> _DIRECTIONS FOR THIS TASK_
Your answer should repeat every line of the records below in which the word "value" appears.

Start of INFORMATION

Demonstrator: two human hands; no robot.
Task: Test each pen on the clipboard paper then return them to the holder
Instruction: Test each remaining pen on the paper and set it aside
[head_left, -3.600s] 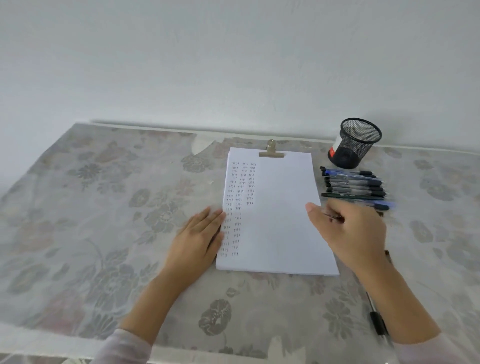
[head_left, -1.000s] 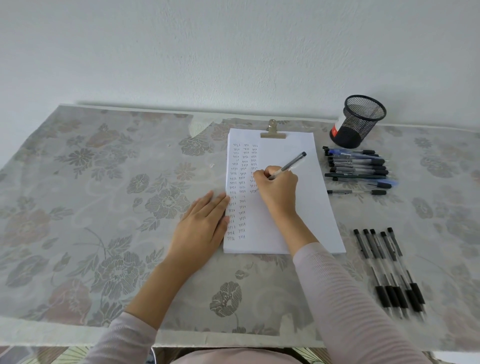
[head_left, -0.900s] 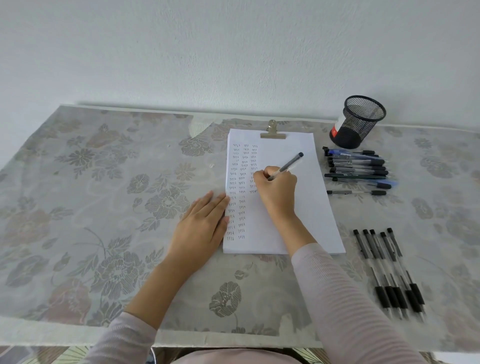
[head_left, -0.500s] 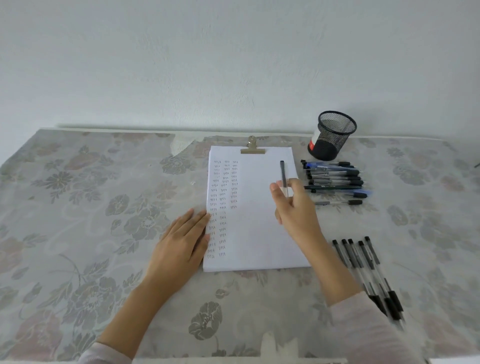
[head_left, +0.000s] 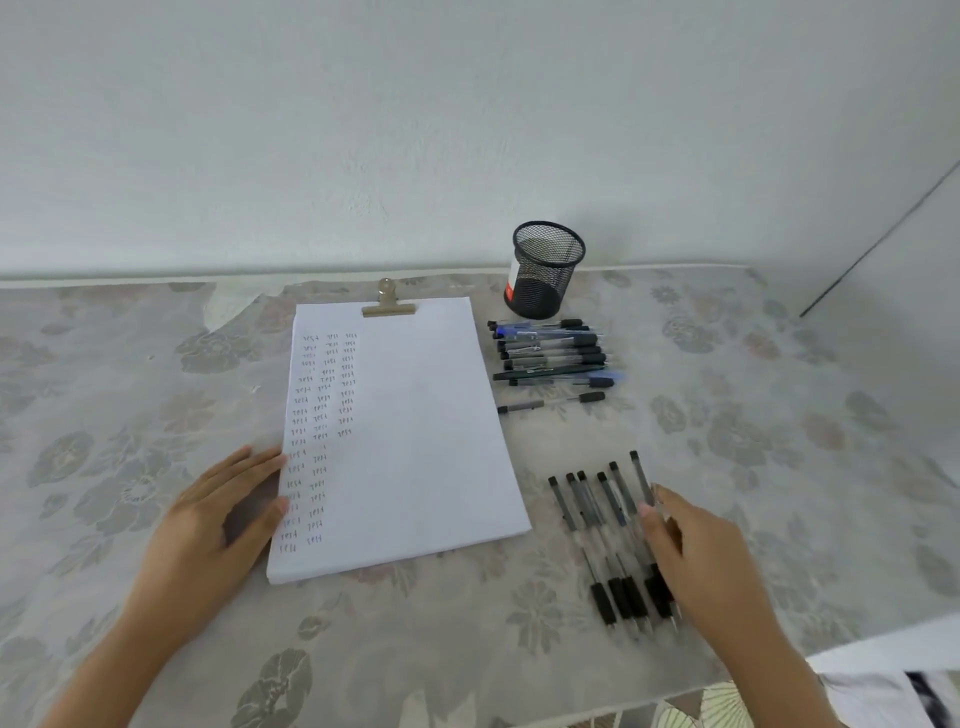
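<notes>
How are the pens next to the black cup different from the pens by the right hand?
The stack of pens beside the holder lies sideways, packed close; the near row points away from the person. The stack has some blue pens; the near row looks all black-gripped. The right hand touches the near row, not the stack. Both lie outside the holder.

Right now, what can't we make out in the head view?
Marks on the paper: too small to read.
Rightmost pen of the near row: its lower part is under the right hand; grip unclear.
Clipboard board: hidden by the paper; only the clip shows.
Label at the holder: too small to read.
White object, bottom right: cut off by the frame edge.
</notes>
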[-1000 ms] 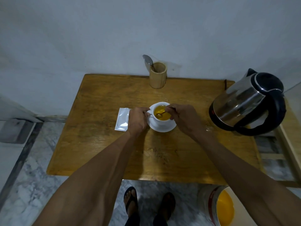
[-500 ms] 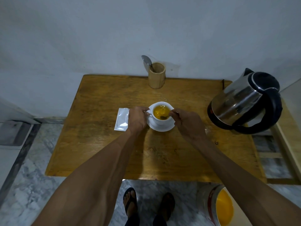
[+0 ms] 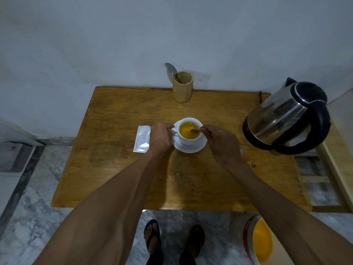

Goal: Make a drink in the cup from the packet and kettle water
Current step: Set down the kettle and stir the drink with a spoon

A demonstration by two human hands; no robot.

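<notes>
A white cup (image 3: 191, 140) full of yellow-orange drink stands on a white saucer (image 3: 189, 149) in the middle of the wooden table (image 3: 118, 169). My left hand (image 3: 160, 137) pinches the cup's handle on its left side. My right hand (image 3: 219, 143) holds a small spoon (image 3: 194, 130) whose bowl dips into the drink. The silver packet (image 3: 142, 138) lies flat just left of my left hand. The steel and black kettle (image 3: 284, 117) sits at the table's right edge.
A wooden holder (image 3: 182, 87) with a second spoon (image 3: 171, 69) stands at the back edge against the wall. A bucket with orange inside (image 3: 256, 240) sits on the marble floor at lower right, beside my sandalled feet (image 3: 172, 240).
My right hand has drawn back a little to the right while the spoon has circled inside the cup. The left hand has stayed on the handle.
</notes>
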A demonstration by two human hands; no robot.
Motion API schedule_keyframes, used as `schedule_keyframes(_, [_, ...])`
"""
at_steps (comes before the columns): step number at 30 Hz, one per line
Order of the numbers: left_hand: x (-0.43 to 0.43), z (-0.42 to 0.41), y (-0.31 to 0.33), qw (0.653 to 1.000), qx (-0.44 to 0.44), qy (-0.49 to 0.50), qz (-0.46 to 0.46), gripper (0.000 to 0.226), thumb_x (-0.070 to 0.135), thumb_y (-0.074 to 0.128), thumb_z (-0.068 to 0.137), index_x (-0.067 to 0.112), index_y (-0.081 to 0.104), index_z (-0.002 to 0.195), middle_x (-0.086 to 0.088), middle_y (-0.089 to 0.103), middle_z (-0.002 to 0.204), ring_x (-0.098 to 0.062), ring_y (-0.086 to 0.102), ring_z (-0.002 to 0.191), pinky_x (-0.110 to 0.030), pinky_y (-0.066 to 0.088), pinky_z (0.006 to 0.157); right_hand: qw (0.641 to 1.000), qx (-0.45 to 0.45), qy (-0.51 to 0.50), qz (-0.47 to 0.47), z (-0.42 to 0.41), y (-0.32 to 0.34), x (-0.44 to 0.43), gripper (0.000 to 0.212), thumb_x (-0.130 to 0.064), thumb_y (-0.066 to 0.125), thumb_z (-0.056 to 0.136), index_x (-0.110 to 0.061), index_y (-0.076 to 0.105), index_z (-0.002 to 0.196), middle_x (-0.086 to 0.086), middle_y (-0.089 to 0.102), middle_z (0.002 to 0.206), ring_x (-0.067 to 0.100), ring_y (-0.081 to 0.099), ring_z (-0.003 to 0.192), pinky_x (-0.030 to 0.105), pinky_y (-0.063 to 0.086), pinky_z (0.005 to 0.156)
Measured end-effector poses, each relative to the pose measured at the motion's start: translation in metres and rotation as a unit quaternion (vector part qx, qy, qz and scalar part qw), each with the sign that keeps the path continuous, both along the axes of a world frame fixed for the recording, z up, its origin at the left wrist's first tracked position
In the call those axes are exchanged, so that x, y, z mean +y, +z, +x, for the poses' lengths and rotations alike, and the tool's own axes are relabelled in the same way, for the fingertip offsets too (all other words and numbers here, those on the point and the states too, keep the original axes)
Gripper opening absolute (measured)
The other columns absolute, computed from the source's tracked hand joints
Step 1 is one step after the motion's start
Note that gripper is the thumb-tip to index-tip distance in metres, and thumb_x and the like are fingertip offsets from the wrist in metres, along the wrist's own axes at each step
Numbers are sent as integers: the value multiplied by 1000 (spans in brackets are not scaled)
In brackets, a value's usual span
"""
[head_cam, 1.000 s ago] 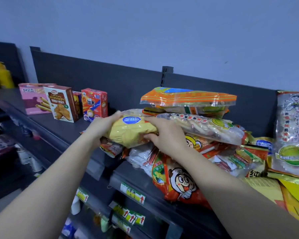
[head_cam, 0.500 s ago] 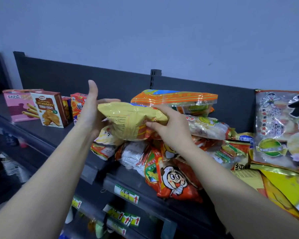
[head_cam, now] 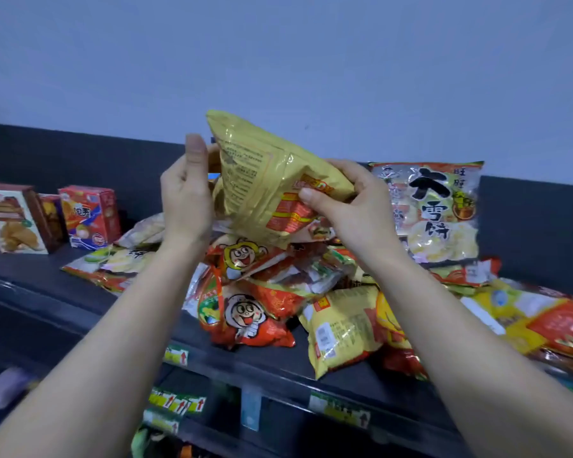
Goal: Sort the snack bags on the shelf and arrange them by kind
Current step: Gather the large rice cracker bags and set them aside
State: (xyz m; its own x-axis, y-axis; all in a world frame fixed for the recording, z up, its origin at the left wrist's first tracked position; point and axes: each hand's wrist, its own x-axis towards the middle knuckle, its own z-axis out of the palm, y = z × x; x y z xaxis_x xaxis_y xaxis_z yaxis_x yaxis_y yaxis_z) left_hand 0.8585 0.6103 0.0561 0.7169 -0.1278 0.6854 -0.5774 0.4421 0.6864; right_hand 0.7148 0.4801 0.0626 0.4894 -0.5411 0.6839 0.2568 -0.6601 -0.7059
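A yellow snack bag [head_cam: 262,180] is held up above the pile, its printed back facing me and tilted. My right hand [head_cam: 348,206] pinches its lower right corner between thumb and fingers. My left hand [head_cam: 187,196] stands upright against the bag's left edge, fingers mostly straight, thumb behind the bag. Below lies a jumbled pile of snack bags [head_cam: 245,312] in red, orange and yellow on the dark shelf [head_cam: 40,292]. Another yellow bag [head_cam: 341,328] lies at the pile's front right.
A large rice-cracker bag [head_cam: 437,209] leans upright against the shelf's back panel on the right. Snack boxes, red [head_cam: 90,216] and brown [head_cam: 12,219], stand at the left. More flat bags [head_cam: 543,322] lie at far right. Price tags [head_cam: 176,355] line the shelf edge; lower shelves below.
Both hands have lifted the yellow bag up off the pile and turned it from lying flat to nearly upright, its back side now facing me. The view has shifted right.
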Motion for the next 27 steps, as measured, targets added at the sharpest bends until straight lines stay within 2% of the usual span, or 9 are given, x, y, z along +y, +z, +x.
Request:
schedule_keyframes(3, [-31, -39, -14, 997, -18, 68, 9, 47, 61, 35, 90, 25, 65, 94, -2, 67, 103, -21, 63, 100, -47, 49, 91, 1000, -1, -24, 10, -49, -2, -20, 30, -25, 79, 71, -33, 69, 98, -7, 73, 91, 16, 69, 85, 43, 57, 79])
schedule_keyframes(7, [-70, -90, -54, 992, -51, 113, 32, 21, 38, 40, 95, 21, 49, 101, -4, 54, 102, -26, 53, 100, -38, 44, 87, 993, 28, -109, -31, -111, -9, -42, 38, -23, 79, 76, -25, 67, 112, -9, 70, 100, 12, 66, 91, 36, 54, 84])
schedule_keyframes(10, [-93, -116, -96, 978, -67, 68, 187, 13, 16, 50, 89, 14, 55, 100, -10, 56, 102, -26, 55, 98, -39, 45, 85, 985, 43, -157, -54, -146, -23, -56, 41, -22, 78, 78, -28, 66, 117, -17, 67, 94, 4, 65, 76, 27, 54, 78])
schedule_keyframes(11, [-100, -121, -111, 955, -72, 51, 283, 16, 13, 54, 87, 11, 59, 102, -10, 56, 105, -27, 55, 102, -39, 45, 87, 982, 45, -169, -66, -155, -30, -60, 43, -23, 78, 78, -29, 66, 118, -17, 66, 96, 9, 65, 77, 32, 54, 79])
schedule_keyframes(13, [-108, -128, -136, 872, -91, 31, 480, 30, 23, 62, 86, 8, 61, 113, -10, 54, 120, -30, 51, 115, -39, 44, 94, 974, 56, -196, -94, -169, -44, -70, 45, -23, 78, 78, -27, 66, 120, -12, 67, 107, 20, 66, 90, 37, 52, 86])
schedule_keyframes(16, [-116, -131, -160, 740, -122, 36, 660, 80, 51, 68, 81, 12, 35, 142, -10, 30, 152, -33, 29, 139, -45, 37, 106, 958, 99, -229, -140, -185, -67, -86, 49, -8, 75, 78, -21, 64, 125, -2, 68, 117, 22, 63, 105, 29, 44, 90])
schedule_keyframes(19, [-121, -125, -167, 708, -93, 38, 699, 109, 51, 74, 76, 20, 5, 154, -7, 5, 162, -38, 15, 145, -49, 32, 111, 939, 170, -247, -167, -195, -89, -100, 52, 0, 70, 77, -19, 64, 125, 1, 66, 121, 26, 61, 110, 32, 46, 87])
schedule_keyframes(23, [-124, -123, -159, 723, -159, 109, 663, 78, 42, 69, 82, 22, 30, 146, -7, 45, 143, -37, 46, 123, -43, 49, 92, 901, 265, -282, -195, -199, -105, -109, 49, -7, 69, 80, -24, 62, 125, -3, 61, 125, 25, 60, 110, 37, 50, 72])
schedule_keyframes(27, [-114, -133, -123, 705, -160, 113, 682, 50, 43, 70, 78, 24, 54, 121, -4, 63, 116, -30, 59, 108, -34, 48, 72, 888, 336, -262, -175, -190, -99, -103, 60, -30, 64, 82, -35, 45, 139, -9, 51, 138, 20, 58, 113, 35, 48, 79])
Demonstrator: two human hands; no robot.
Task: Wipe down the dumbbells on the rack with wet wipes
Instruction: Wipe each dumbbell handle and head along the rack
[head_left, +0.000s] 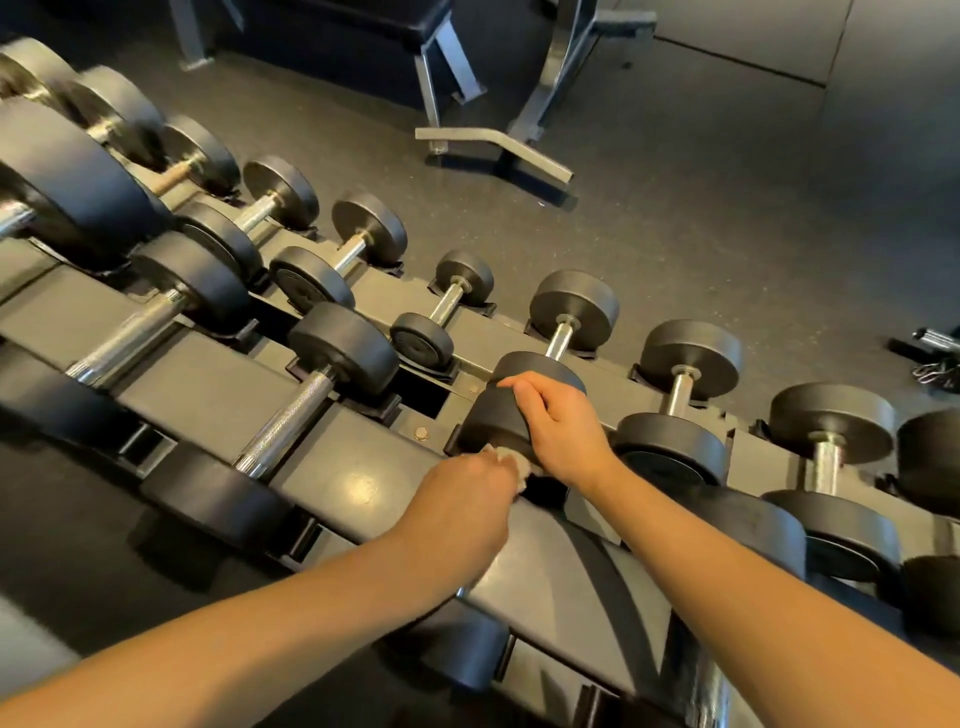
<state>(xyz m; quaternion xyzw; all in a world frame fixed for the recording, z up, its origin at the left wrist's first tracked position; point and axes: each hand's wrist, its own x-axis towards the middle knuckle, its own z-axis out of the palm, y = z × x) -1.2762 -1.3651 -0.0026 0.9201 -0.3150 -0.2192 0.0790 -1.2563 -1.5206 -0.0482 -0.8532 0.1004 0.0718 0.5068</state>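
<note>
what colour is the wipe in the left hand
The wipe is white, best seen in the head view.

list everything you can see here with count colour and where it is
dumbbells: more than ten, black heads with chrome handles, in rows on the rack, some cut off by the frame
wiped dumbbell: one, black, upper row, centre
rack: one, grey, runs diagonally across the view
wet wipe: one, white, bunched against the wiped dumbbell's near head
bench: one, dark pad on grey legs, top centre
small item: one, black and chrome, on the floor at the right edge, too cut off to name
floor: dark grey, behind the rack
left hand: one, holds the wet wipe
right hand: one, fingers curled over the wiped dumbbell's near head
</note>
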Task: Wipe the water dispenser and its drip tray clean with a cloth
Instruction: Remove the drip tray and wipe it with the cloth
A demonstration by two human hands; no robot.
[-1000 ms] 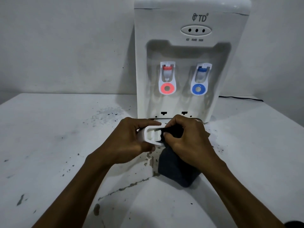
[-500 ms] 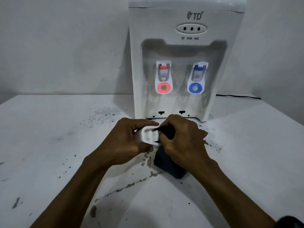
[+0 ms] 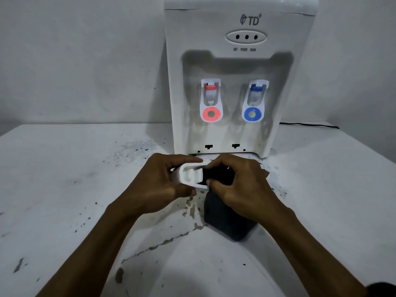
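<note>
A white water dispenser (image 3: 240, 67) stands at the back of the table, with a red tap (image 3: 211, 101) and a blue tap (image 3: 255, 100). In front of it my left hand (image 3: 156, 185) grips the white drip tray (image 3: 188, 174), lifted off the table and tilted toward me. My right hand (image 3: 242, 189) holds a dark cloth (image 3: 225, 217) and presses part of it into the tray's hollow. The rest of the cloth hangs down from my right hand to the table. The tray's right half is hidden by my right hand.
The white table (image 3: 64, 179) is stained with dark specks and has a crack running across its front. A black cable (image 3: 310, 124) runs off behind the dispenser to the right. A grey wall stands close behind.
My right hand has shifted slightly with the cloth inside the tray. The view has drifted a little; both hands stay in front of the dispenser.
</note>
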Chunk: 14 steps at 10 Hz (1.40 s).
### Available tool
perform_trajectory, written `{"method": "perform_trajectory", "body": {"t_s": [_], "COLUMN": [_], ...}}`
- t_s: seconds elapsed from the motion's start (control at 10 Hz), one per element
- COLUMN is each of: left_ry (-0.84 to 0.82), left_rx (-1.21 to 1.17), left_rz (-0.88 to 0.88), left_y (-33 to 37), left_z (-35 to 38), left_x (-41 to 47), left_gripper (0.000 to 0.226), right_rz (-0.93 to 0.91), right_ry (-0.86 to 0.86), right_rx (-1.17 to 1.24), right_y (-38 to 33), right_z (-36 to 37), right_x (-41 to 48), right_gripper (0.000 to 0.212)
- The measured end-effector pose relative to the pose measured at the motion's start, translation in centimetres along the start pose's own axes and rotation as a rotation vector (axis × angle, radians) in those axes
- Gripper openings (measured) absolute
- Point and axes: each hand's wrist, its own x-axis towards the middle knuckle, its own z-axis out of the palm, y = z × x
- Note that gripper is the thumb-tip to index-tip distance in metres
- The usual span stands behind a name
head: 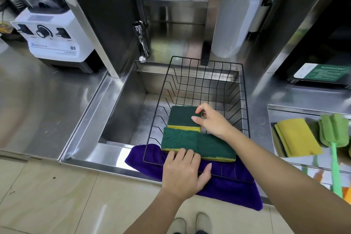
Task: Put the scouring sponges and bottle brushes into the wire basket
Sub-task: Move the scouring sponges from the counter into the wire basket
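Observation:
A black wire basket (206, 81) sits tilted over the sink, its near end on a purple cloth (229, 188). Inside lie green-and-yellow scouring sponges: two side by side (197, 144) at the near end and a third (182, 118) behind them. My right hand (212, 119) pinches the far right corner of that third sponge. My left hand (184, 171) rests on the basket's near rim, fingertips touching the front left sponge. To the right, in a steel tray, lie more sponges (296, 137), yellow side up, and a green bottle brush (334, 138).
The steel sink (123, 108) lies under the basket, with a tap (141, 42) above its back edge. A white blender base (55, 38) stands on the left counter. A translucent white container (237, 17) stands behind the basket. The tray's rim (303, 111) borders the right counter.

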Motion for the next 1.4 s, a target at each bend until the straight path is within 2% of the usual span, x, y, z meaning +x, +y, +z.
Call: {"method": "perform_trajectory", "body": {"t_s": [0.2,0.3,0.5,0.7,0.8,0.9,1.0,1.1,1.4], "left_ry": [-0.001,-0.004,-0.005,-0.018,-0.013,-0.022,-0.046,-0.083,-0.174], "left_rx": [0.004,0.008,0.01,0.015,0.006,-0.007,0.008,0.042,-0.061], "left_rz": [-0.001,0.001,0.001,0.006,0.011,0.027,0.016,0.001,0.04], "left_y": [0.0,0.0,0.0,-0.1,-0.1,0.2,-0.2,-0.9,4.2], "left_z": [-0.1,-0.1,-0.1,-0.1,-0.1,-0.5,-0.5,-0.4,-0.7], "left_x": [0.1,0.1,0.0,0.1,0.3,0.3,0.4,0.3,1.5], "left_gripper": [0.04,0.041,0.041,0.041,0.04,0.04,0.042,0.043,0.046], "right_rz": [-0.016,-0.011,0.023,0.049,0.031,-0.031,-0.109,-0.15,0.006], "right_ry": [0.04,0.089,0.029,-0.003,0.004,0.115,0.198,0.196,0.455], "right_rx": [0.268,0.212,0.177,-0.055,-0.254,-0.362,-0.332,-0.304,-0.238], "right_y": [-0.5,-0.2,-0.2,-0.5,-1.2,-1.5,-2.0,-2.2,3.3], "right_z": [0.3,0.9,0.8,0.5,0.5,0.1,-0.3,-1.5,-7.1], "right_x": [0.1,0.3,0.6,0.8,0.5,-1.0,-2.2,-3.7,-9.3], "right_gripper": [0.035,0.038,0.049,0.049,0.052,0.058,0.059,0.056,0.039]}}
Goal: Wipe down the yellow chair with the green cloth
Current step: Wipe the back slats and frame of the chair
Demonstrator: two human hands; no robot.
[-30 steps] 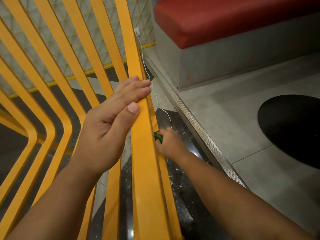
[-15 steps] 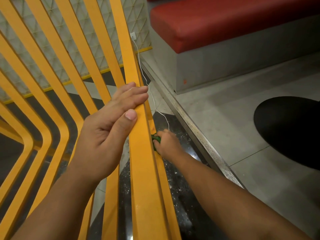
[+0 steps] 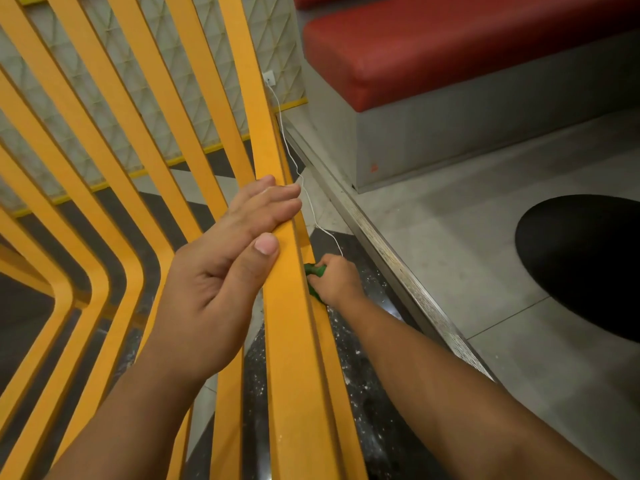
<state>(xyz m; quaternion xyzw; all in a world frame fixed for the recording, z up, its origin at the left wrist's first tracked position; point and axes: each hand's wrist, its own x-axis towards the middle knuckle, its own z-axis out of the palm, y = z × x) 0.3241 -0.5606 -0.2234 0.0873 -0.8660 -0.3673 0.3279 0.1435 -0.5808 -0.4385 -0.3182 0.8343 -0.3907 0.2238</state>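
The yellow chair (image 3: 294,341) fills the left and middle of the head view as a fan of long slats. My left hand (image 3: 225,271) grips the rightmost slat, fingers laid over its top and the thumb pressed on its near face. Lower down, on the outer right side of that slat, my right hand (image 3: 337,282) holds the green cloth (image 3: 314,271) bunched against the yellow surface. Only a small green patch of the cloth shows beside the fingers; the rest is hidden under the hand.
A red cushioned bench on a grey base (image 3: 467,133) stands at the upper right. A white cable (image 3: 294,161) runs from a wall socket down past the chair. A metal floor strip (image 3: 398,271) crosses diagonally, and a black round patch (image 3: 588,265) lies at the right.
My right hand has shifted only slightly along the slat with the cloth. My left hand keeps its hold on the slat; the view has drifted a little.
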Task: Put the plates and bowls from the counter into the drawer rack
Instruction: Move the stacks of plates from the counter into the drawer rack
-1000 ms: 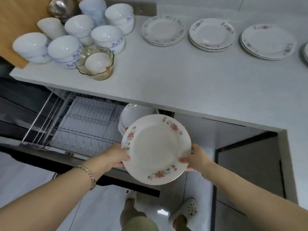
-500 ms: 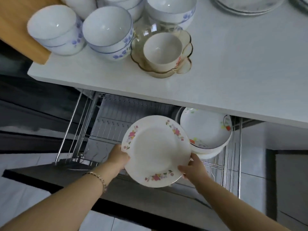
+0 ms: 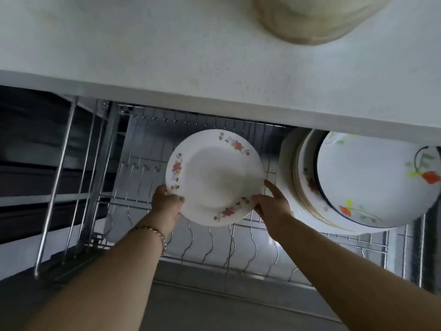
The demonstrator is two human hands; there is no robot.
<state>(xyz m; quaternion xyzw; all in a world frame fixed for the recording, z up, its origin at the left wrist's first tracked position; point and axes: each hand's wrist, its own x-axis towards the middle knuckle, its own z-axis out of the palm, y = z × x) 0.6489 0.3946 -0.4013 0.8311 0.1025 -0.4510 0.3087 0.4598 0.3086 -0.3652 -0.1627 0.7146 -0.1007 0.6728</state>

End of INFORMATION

> _RESULT_
Numbers are sent as integers: the value multiplied by 1000 (spans in brackets are not scaled)
In brackets, a value's usual span

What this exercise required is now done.